┌────────
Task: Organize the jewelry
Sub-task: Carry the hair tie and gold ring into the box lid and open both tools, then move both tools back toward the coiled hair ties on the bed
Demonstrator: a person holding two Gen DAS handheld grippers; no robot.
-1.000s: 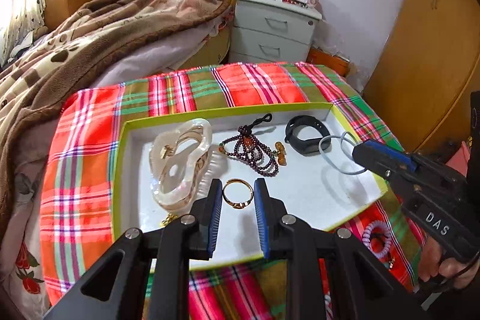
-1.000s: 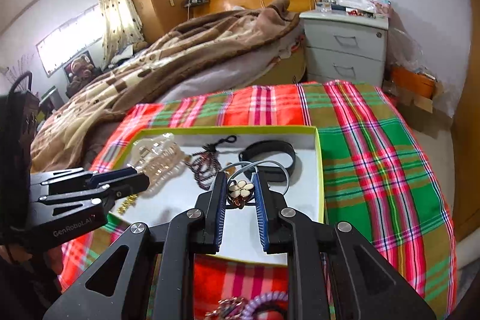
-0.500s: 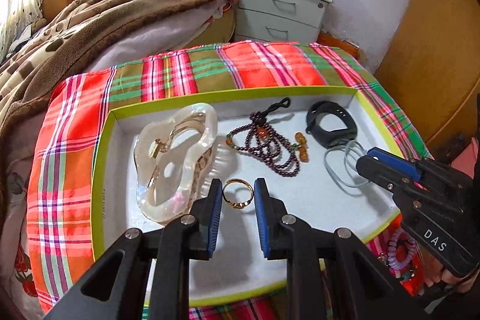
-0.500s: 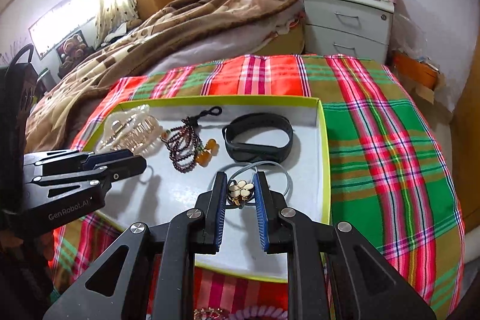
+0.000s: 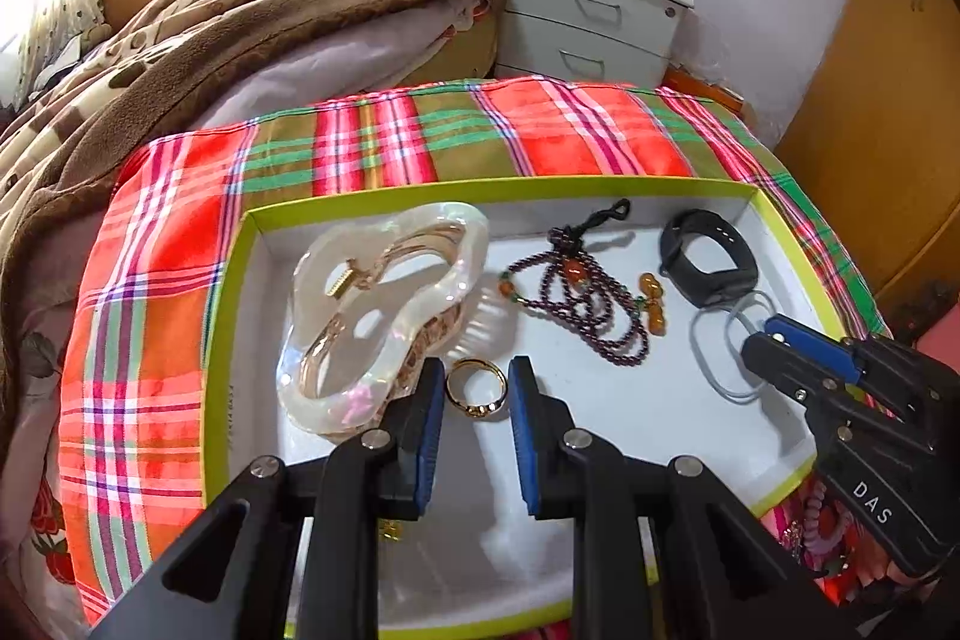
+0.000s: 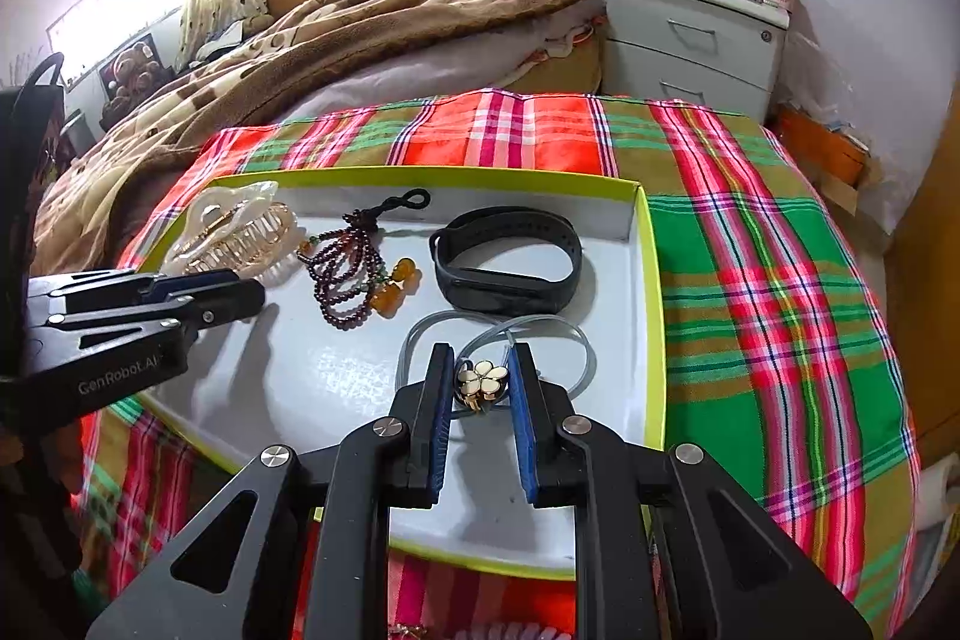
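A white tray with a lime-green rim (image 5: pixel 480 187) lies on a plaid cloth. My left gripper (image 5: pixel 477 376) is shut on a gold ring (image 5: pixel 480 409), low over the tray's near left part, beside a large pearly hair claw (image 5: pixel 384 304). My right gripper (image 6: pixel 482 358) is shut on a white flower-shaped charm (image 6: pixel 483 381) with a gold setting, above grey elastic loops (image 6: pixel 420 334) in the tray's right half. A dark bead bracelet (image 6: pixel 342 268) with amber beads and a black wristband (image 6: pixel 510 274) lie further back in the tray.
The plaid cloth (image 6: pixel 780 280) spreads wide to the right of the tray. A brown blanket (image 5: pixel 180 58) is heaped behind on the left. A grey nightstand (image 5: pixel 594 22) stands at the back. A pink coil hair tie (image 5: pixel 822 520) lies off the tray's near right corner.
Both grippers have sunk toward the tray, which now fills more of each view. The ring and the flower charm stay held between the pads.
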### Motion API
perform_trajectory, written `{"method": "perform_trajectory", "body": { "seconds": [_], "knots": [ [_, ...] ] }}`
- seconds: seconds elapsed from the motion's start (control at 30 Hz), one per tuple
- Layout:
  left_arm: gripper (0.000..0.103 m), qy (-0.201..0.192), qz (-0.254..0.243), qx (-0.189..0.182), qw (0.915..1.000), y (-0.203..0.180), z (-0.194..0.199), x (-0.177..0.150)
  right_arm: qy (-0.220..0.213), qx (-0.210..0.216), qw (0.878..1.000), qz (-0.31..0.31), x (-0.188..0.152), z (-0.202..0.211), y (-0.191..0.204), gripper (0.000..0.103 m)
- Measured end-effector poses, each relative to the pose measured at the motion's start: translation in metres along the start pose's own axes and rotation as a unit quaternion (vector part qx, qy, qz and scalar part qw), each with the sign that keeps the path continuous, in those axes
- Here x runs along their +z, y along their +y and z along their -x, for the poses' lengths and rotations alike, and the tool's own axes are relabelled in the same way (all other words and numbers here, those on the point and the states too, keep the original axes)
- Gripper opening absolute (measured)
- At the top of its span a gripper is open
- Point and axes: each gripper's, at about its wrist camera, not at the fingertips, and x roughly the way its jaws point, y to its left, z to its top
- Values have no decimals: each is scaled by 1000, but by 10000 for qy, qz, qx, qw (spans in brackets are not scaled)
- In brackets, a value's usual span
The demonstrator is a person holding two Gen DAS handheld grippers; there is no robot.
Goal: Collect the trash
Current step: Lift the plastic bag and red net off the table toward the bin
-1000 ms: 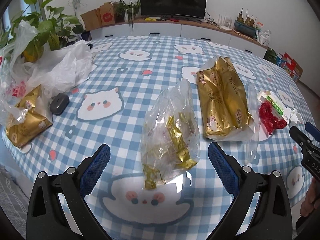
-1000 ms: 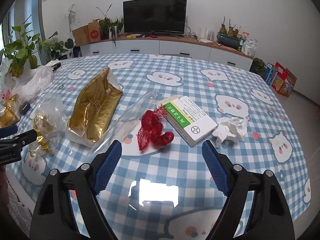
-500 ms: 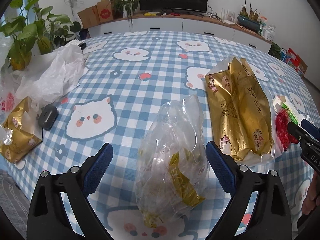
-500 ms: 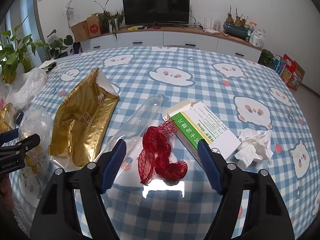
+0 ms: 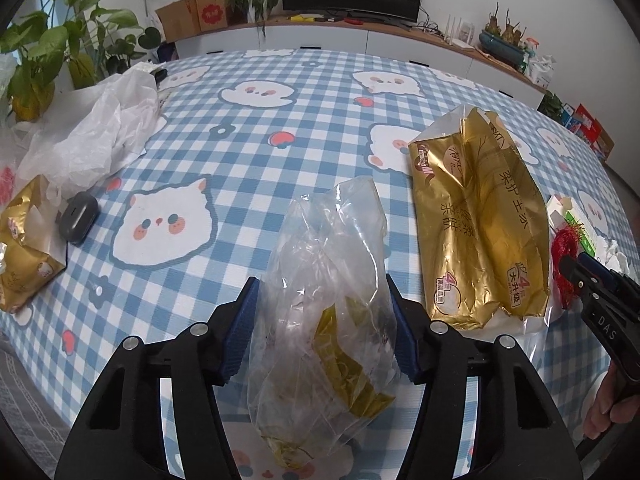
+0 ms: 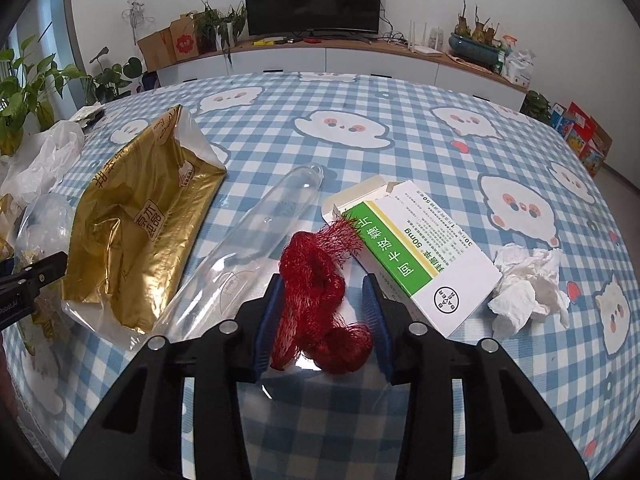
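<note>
Although both pieces of trash look light and limp, the clear plastic bag (image 5: 320, 304) is slippery and the red mesh net (image 6: 316, 300) snags easily — each is best pinched at its bunched middle. On the worktop (image 5: 304, 128), the bag fills the left tongs (image 5: 322, 324), pads closing against its sides. The net lies between the right tongs (image 6: 324, 316), closing — contact uncertain.
</note>
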Motion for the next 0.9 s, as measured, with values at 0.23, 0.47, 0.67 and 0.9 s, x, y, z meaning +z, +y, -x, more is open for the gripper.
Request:
{"method": "perform_trajectory", "body": {
  "seconds": [0.23, 0.47, 0.67, 0.9],
  "knots": [
    [47, -16, -134, 80, 9999, -8, 0, -3, 22, -6, 10000, 29, -2, -3, 2, 21],
    [40, -81, -262, 103, 9996, -11, 5, -5, -49, 24, 10000, -45, 0, 6, 0, 18],
    [40, -152, -345, 132, 9992, -14, 16, -10, -93, 57, 9999, -105, 0, 20, 2, 18],
    [39, -222, -397, 43, 9990, -17, 34, -16, -107, 34, 9998, -150, 0, 38, 2, 18]
  ]
}}
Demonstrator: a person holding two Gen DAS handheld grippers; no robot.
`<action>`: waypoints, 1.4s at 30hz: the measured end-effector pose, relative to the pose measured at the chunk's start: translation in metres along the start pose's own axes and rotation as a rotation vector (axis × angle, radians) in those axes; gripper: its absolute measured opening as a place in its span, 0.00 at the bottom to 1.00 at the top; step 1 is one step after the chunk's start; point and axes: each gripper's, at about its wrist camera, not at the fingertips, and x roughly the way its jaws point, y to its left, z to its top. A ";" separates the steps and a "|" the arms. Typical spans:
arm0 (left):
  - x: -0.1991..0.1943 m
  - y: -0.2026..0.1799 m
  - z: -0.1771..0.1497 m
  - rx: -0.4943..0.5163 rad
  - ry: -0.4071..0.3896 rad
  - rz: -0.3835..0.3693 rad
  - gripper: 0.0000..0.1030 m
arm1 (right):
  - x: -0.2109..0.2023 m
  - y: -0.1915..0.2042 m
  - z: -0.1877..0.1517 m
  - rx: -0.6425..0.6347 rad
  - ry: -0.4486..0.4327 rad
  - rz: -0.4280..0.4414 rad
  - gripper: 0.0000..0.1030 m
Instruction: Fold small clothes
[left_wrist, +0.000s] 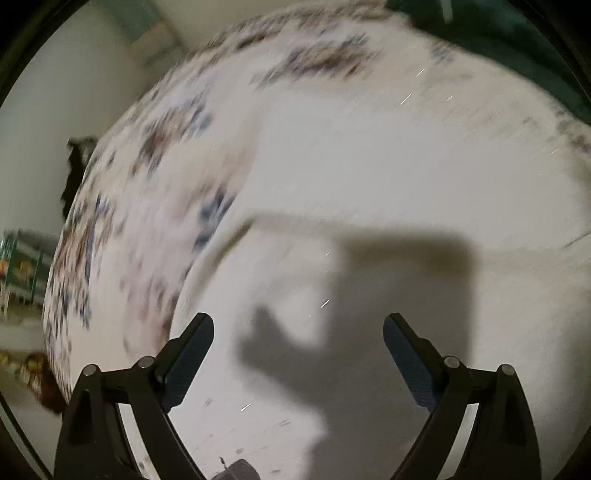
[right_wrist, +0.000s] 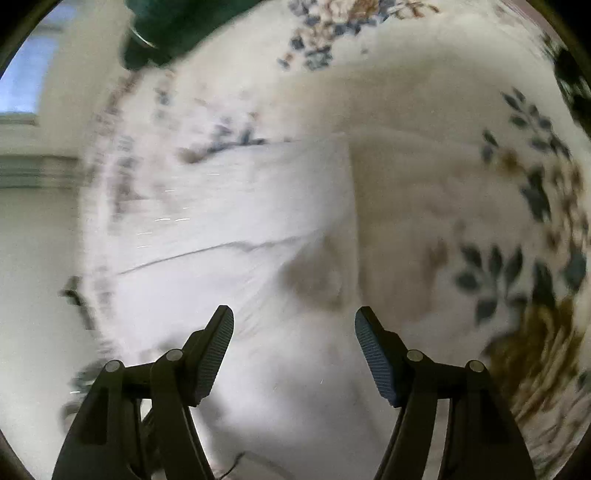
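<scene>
A pale white garment (left_wrist: 369, 177) lies spread on a floral bedspread (left_wrist: 122, 236), blurred by motion in the left wrist view. My left gripper (left_wrist: 298, 325) hangs above it, open wide, nothing between its fingers; its shadow falls on the cloth. In the right wrist view the same white garment (right_wrist: 240, 206) shows a straight right-hand edge and a dark seam line across it. My right gripper (right_wrist: 294, 319) is open above the cloth, with nothing gripped between the pads.
The floral bedspread (right_wrist: 517, 229), with blue leaves and brown sprays, surrounds the garment. A dark green item (right_wrist: 170, 26) lies at the far edge, also seen as dark green fabric (left_wrist: 498, 33). Pale floor (left_wrist: 33, 110) and shelving (left_wrist: 22, 266) lie beyond the bed's left edge.
</scene>
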 end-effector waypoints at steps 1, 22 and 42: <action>0.010 0.007 -0.009 -0.012 0.018 0.009 0.91 | 0.012 0.005 0.008 -0.009 0.010 -0.024 0.68; 0.048 0.025 -0.033 -0.107 0.086 -0.143 1.00 | 0.020 0.026 0.038 -0.202 -0.057 -0.223 0.26; -0.016 0.027 -0.020 -0.103 0.002 -0.132 1.00 | 0.071 -0.033 0.143 0.013 0.020 -0.075 0.08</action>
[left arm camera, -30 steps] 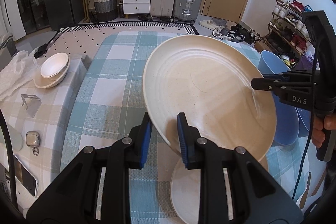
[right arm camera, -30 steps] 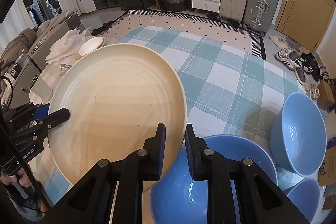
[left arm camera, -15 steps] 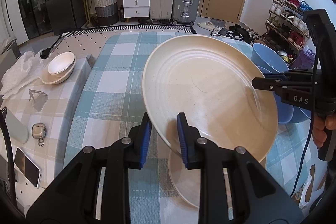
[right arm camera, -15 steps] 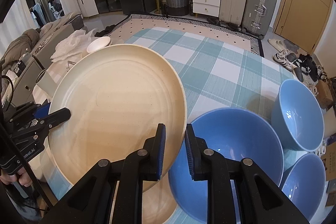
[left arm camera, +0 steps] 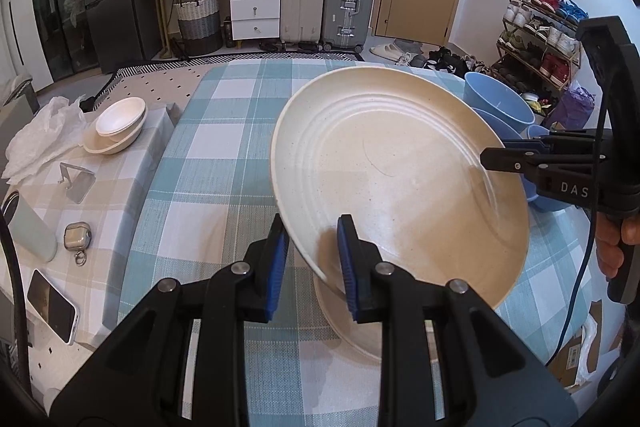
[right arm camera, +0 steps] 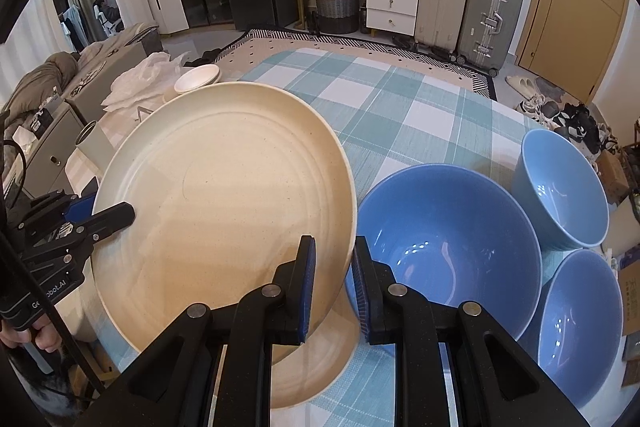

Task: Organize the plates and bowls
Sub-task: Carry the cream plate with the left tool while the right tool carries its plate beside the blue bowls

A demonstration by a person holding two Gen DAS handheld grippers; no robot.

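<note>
A large cream plate (left arm camera: pixel 404 179) (right arm camera: pixel 224 203) is held in the air above the checked tablecloth (left arm camera: pixel 224 147). My left gripper (left arm camera: pixel 312 259) is shut on its near rim. My right gripper (right arm camera: pixel 332 275) is shut on the opposite rim and shows at the right of the left wrist view (left arm camera: pixel 504 157). A second cream plate (left arm camera: pixel 352 327) (right arm camera: pixel 312 371) lies on the cloth below. Three blue bowls stand to the right: a big one (right arm camera: pixel 444 247), one behind (right arm camera: pixel 560 183), one in front (right arm camera: pixel 580 319). Two stacked cream bowls (left arm camera: pixel 116 125) sit far left.
On the beige cloth at the left lie a phone (left arm camera: pixel 52 307), an earbud case (left arm camera: pixel 77 235), a pale green cup (left arm camera: pixel 28 227), a metal stand (left arm camera: pixel 76 183) and white paper (left arm camera: pixel 36 139). Suitcases (left arm camera: pixel 328 3), drawers and a shoe rack (left arm camera: pixel 540 39) stand behind.
Both grippers have risen with the large plate; the lower plate and the blue bowls now show more fully beneath and beside it.
</note>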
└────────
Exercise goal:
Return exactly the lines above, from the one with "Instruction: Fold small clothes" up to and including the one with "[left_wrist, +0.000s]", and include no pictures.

Response area:
Instruction: Fold small clothes
[left_wrist, +0.000s] 

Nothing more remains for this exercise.